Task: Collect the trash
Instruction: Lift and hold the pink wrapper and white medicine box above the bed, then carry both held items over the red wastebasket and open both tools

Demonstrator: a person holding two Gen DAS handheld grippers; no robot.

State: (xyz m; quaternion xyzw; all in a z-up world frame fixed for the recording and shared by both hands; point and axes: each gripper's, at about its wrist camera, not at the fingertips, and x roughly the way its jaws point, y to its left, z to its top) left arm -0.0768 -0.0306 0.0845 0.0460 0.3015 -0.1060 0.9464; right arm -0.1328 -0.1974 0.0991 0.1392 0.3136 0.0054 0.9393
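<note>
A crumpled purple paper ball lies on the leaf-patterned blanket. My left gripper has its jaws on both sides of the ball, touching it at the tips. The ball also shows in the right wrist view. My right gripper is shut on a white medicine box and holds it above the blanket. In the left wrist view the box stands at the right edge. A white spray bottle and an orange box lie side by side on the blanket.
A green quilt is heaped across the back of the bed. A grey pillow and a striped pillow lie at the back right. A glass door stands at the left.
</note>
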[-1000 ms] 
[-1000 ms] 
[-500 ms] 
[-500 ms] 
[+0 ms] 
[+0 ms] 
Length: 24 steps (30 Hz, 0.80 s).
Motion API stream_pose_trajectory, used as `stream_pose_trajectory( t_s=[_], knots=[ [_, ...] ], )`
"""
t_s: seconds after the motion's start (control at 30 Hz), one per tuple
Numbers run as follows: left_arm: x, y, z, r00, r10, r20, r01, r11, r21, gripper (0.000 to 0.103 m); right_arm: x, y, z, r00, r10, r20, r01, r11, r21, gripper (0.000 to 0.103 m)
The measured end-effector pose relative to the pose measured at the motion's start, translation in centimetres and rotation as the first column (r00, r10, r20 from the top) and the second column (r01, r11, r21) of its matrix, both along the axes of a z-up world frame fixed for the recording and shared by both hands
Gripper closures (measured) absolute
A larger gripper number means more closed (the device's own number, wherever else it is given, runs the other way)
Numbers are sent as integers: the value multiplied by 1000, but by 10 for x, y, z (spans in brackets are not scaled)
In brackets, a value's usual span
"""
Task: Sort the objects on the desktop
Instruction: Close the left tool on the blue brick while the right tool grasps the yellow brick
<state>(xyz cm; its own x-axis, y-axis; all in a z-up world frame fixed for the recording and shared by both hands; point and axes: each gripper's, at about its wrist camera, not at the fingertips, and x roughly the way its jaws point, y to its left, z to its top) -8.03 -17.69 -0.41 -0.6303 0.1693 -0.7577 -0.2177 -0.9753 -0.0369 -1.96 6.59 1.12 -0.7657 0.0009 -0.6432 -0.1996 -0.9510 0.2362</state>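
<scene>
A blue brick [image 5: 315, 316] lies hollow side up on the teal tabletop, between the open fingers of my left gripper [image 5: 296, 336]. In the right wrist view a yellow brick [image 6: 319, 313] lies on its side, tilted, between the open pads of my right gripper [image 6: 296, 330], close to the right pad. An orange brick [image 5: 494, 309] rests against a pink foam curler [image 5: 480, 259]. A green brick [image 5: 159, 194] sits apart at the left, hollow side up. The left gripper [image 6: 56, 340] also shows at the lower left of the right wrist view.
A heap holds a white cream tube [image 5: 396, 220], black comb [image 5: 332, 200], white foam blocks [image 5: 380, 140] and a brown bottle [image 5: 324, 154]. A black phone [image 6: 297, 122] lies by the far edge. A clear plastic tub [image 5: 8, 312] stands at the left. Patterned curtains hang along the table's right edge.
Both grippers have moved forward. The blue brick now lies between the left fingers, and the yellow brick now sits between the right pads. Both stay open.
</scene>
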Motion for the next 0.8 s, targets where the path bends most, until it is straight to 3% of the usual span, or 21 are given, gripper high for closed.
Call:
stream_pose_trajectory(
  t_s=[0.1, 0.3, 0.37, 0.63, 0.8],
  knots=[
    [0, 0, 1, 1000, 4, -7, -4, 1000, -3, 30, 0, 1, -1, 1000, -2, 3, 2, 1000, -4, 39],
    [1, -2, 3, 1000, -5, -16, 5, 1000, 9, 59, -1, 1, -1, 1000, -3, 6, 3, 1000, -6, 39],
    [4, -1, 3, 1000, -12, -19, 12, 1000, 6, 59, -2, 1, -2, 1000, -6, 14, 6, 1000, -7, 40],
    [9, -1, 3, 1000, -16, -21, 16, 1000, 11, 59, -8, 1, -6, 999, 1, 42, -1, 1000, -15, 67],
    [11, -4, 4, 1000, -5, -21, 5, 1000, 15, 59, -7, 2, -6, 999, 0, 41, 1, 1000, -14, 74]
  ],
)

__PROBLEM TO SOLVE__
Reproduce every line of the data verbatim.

__RESPONSE AREA__
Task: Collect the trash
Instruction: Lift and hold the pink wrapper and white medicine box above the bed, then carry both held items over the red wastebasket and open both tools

Demonstrator: a person holding two Gen DAS handheld grippers; no robot.

State: (xyz m; quaternion xyzw; all in a z-up world frame fixed for the recording and shared by both hands; point and axes: each gripper's, at about its wrist camera, not at the fingertips, and x roughly the way its jaws point, y to its left, z to its top) left arm -0.0768 -0.0306 0.0845 0.0460 0.3015 -0.1060 0.9464; right arm -0.1328 -0.1974 0.0991 0.1392 0.3136 0.0054 0.9393
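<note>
A crumpled purple paper ball lies on the leaf-patterned blanket. My left gripper has its jaws on both sides of the ball, touching it at the tips. The ball also shows in the right wrist view. My right gripper is shut on a white medicine box and holds it above the blanket. In the left wrist view the box stands at the right edge. A white spray bottle and an orange box lie side by side on the blanket.
A green quilt is heaped across the back of the bed. A grey pillow and a striped pillow lie at the back right. A glass door stands at the left.
</note>
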[-1000 ms] 
[-1000 ms] 
[-500 ms] 
[-500 ms] 
[+0 ms] 
[+0 ms] 
Length: 24 steps (30 Hz, 0.80 s).
Motion API stream_pose_trajectory, used as `stream_pose_trajectory( t_s=[_], knots=[ [_, ...] ], )`
"""
t_s: seconds after the motion's start (control at 30 Hz), one per tuple
Numbers run as follows: left_arm: x, y, z, r00, r10, r20, r01, r11, r21, gripper (0.000 to 0.103 m); right_arm: x, y, z, r00, r10, r20, r01, r11, r21, gripper (0.000 to 0.103 m)
The measured end-effector pose relative to the pose measured at the motion's start, translation in centimetres and rotation as the first column (r00, r10, r20 from the top) and the second column (r01, r11, r21) of its matrix, both along the axes of a z-up world frame fixed for the recording and shared by both hands
Gripper closures (measured) absolute
A larger gripper number means more closed (the device's own number, wherever else it is given, runs the other way)
Numbers are sent as integers: the value multiplied by 1000, but by 10 for x, y, z (spans in brackets are not scaled)
In brackets, a value's usual span
"""
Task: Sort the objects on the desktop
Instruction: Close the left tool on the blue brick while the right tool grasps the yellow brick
<state>(xyz cm; its own x-axis, y-axis; all in a z-up world frame fixed for the recording and shared by both hands; point and axes: each gripper's, at about its wrist camera, not at the fingertips, and x roughly the way its jaws point, y to its left, z to its top) -8.03 -17.69 -0.41 -0.6303 0.1693 -0.7577 -0.2177 -0.9753 -0.0369 -1.96 6.59 1.12 -0.7657 0.0009 -0.6432 -0.1996 -0.9510 0.2362</state>
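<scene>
A blue brick [image 5: 315, 316] lies hollow side up on the teal tabletop, between the open fingers of my left gripper [image 5: 296, 336]. In the right wrist view a yellow brick [image 6: 319, 313] lies on its side, tilted, between the open pads of my right gripper [image 6: 296, 330], close to the right pad. An orange brick [image 5: 494, 309] rests against a pink foam curler [image 5: 480, 259]. A green brick [image 5: 159, 194] sits apart at the left, hollow side up. The left gripper [image 6: 56, 340] also shows at the lower left of the right wrist view.
A heap holds a white cream tube [image 5: 396, 220], black comb [image 5: 332, 200], white foam blocks [image 5: 380, 140] and a brown bottle [image 5: 324, 154]. A black phone [image 6: 297, 122] lies by the far edge. A clear plastic tub [image 5: 8, 312] stands at the left. Patterned curtains hang along the table's right edge.
Both grippers have moved forward. The blue brick now lies between the left fingers, and the yellow brick now sits between the right pads. Both stay open.
</scene>
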Motion for the next 0.8 s, targets where the path bends most, until it is straight to 3% of the usual span, or 21 are given, gripper high for closed.
Call:
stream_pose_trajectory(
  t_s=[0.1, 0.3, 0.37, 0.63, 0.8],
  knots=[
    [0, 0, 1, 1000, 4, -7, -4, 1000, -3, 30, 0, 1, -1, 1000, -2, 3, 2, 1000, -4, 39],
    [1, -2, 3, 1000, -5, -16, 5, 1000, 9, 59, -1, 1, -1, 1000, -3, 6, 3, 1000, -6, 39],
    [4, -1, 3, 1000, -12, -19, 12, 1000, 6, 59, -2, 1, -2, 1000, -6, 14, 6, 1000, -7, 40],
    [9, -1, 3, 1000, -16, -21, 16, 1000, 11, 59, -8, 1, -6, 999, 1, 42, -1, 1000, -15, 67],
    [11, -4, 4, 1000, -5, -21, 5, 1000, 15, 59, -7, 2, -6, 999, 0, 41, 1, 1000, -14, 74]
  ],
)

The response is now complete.